Sometimes, scholars and activists say, events do call for Nazi comparisons, whether it's the white supremacist march in Charlottesville, Virginia in 2017 or the annual Independence Day march in Warsaw, Poland organized by extreme-right groups. But Nazi references have also been used to criticize fiscal policy (anti-tax activist Grover Nordquist once invoked the Holocaust when criticizing estate taxes) or insult rival heads of state (Saudi Arabia and Iran recently re-established diplomatic ties, six years after Prince Mohammed bin Salman referred to Iran's Ayatollah Ali Khamenei as the “new Hitler”).

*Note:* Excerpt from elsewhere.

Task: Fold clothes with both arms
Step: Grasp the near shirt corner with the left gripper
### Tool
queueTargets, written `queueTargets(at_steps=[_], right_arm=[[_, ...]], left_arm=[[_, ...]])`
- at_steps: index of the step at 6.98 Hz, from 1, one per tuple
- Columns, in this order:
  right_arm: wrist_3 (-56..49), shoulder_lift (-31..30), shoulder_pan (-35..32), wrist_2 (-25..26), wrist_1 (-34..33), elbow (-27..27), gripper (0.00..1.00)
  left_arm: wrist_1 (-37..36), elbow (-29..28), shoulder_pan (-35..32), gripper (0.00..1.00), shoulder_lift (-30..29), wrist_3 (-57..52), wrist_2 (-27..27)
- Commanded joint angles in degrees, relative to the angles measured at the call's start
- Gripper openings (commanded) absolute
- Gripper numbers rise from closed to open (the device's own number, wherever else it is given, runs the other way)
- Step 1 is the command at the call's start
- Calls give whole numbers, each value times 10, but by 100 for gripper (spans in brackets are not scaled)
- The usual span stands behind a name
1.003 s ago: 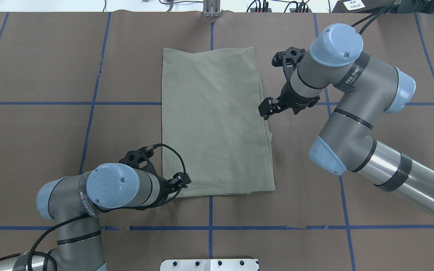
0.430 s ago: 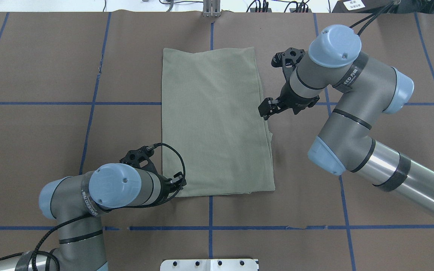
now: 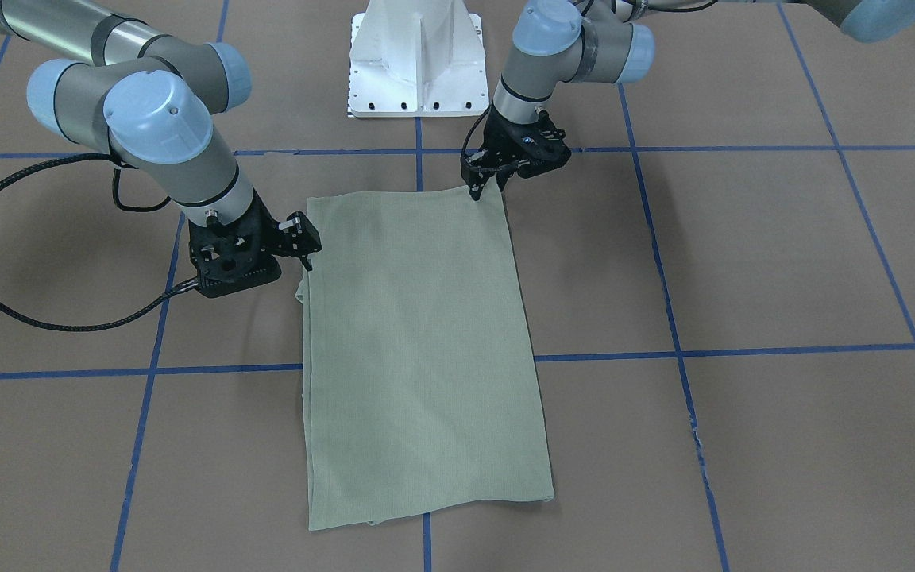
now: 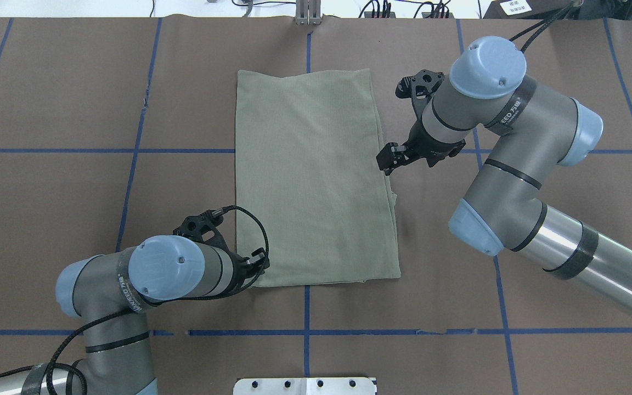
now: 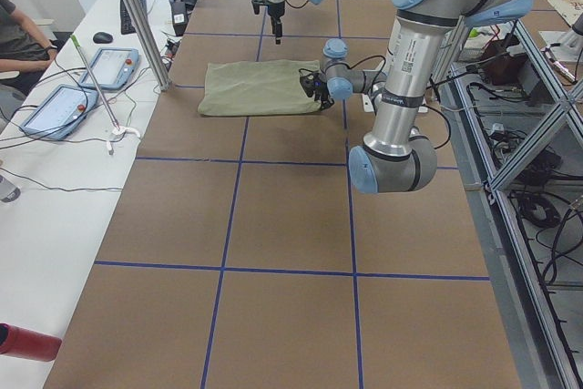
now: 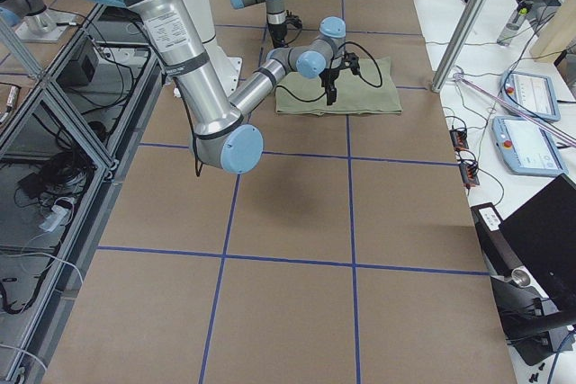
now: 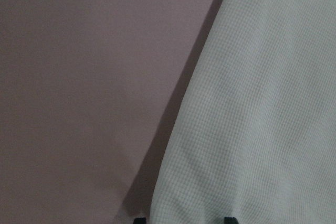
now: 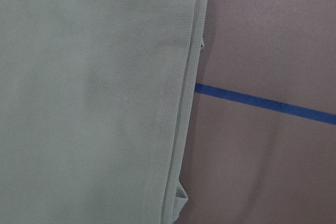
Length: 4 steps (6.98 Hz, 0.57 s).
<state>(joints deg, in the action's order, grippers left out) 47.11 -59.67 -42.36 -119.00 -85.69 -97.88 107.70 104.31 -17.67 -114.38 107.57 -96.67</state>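
Observation:
The pale sage-green shirt [image 4: 316, 181] lies flat on the brown table as a folded rectangle, also seen in the front view [image 3: 418, 349]. No collar or label shows. My left gripper [image 4: 260, 264] sits low at the shirt's near left corner [image 3: 480, 184]. In its wrist view two fingertips stand apart over the fabric edge [image 7: 262, 103], so it is open. My right gripper [image 4: 386, 162] hovers at the shirt's right edge [image 3: 305, 246]. It looks open and holds nothing. Its wrist view shows the layered edge [image 8: 89, 103] with no fingers in frame.
The white pedestal base [image 3: 418, 56] stands at the robot's side of the table. Blue tape lines [image 4: 306, 307] grid the brown cover. Tablets [image 5: 114, 68] and a slanted metal post [image 5: 137, 15] are beyond the far edge.
My left gripper has slid a little left and back, off the shirt's near corner. The right gripper and the shirt have barely moved.

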Motion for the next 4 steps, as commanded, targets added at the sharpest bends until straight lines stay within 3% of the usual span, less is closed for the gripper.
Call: queueTargets(at_steps=[1, 3, 4], right_arm=[[0, 1, 0, 0, 0, 0, 100], [0, 0, 0, 1, 0, 0, 100], [0, 0, 0, 1, 0, 0, 100]], left_arm=[[1, -2, -1, 56, -1, -3, 3], [1, -1, 1, 53, -1, -3, 2], [1, -2, 2, 44, -1, -3, 2]])
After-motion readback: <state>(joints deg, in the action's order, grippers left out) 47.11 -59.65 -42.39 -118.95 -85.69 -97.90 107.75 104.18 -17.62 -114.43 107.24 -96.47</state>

On the Internet, Nazis have been mentioned so often, and for so long, that in 1990 author-attorney Mike Godwin formulated “Godwin's Law” for them: “As an online discussion continues, the probability of a reference or comparison to Hitler or Nazis approaches 1.” They come up so often that the United States Holocaust Memorial Museum in Washington, D.C. has crafted a standard response, which it cited when contacted this week by The Associated Press.
"Nazism represented a singular evil that resulted in the murder of 6 million Jews and the persecution and deaths of millions of others for racial and political reasons," the statement reads.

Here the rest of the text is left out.